Nothing but the lines from the one with "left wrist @" down to the one with "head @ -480" should be returned, exactly and with both ends included, from the material below.

● **DATA EXCERPTS**:
####
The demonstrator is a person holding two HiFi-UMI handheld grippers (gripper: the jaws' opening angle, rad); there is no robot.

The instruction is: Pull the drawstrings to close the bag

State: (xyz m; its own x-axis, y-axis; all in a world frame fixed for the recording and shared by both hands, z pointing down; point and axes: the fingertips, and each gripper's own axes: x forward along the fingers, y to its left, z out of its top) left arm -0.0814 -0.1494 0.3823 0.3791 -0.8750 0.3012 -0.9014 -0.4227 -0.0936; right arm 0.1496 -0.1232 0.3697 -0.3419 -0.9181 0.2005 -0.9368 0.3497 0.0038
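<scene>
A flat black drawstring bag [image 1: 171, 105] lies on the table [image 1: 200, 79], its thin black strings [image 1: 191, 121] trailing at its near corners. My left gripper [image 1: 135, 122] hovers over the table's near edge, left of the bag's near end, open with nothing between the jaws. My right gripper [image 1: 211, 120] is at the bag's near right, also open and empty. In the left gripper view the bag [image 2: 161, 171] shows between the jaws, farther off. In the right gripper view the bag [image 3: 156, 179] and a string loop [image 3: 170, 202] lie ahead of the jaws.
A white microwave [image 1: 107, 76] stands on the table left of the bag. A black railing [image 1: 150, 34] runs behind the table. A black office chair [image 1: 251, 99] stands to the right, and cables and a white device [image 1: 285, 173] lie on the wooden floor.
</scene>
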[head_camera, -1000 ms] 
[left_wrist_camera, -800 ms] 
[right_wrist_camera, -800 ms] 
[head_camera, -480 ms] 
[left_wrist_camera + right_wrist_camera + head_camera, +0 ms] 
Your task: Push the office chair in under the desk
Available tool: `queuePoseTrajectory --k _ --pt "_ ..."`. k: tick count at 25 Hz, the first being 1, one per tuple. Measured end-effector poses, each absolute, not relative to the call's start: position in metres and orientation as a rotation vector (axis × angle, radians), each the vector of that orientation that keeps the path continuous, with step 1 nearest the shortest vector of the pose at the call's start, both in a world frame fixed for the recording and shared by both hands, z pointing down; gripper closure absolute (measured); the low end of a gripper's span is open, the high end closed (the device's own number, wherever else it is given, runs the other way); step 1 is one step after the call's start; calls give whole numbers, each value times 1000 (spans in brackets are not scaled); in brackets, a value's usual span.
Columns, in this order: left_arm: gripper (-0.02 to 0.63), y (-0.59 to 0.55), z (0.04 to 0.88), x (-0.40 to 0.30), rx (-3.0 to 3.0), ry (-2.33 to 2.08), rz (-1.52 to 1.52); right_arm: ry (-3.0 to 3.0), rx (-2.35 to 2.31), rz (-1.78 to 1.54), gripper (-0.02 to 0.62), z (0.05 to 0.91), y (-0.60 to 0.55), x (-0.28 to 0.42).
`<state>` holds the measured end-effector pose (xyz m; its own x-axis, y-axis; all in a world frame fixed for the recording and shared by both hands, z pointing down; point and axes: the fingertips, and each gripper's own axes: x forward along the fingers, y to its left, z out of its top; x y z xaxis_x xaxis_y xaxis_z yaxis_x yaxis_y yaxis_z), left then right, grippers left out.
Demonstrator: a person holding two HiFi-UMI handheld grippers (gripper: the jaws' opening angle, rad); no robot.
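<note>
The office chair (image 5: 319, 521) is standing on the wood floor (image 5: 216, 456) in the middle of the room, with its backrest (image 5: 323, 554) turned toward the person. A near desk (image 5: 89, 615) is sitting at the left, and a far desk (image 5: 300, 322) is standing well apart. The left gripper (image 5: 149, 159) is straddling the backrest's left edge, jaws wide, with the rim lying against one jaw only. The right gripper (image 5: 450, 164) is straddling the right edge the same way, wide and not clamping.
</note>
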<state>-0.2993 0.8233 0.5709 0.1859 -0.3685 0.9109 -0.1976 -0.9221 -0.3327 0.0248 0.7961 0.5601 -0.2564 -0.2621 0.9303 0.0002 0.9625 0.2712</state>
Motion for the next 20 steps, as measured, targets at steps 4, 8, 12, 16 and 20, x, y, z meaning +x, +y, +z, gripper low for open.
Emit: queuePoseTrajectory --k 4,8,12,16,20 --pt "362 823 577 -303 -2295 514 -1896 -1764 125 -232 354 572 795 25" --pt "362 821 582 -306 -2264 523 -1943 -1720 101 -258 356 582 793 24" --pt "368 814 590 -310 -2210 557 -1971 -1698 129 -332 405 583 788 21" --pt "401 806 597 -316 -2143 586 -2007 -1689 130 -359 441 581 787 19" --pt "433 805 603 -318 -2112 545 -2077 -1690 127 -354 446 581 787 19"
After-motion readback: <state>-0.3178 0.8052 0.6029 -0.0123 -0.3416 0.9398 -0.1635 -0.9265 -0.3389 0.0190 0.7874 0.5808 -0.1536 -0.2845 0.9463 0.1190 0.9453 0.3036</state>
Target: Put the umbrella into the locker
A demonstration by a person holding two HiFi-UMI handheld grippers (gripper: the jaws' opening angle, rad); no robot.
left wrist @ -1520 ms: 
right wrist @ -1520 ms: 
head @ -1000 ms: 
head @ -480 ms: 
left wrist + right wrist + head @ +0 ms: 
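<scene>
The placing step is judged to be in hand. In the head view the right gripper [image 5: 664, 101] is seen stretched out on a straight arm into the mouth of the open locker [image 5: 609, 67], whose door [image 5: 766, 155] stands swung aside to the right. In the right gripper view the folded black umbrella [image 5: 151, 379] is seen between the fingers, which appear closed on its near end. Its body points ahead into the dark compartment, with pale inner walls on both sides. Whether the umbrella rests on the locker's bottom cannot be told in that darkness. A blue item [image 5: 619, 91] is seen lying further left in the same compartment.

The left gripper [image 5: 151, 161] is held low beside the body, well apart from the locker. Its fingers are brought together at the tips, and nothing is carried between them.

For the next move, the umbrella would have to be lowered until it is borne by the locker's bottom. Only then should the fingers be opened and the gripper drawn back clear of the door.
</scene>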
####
● **TASK RESULT**:
left wrist @ -1520 ms: 
right wrist @ -1520 ms: 
head @ -1000 ms: 
head @ -480 ms: 

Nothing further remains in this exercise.